Des écoliers en blouse bleue entonnent des chants de Chalandamarz devant la fontaine du village
Des écoliers chantent des chants de Chalandamarz. Tschlin (2015).
© Flurin Bertschinger (2015)

À l’instar du romanche, qui était à l’origine la langue dominante dans les Grisons, le Chalandamarz a vu son importance décroître au fil du XIXe siècle, en particulier dans les régions où circulaient de plus en plus d’étrangers. Mais les promoteurs du tourisme et les défenseurs du patrimoine ont reconnu la culture romanche à sa juste valeur et ont donné un nouvel élan au Chalandamarz au XXe siècle en le faisant connaître à l’extérieur de la région. La population des Grisons a joué le jeu en soutenant le projet, et s’est souvenue de ses racines culturelles.

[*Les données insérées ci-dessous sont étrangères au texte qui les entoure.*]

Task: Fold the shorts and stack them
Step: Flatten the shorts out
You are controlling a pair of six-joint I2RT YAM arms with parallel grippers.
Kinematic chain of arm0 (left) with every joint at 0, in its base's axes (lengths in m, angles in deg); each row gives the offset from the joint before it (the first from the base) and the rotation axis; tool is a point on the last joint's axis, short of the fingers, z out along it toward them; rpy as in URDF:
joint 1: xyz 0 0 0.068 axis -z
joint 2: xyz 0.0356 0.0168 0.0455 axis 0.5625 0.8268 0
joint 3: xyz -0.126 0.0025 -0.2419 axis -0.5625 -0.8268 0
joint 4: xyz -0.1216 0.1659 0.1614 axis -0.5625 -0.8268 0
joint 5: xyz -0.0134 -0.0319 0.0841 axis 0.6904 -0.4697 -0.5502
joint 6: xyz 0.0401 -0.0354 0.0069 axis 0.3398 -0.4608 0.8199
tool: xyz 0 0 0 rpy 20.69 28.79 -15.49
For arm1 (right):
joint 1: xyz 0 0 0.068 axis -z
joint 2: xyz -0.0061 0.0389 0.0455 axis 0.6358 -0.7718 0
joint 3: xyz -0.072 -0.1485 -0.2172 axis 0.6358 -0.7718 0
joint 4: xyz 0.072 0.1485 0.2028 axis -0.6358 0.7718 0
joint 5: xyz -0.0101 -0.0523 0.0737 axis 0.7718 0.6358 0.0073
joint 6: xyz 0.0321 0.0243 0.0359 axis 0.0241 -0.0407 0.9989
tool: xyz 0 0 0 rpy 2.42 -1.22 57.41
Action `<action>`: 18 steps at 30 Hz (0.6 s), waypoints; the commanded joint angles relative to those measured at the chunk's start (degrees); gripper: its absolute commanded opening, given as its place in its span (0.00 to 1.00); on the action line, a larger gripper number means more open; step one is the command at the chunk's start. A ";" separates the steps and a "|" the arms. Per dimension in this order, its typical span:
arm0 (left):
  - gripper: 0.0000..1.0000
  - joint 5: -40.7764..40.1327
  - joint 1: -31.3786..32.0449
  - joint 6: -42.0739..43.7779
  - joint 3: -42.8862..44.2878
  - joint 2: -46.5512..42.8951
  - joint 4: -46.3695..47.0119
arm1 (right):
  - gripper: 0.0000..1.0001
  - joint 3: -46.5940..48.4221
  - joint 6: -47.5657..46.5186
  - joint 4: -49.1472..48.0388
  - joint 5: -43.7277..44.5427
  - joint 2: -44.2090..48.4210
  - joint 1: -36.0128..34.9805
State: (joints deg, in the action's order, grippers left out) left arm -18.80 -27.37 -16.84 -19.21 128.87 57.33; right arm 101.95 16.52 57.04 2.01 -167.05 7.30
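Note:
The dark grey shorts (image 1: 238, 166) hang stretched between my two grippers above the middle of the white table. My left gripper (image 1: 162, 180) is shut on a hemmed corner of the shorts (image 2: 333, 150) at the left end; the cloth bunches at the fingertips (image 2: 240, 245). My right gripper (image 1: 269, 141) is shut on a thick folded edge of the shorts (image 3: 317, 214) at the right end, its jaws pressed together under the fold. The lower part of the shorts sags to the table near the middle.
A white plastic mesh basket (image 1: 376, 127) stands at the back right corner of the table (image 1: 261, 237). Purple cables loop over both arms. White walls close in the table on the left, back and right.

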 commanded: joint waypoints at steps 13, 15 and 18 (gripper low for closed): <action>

Soudain, toute la Suisse s’y intéresse : le Chalandamarz dans la presse

Une recherche sur e-newspaperarchives.ch, le portail de la presse suisse numérisée, permet de mettre ce phénomène en évidence : début janvier 2025, 1387 articles de plus de 50 mots sont associés au mot-clé «Chalandamarz». Les médias grisons se taillent la part du lion avec 1202 articles, le reste provenant des autres régions de Suisse. Et les descriptions précises de cette coutume publiées en dehors des Grisons ne datent que de l’après-guerre. On peut donc parler en quelque sorte d’un «effet Ursli».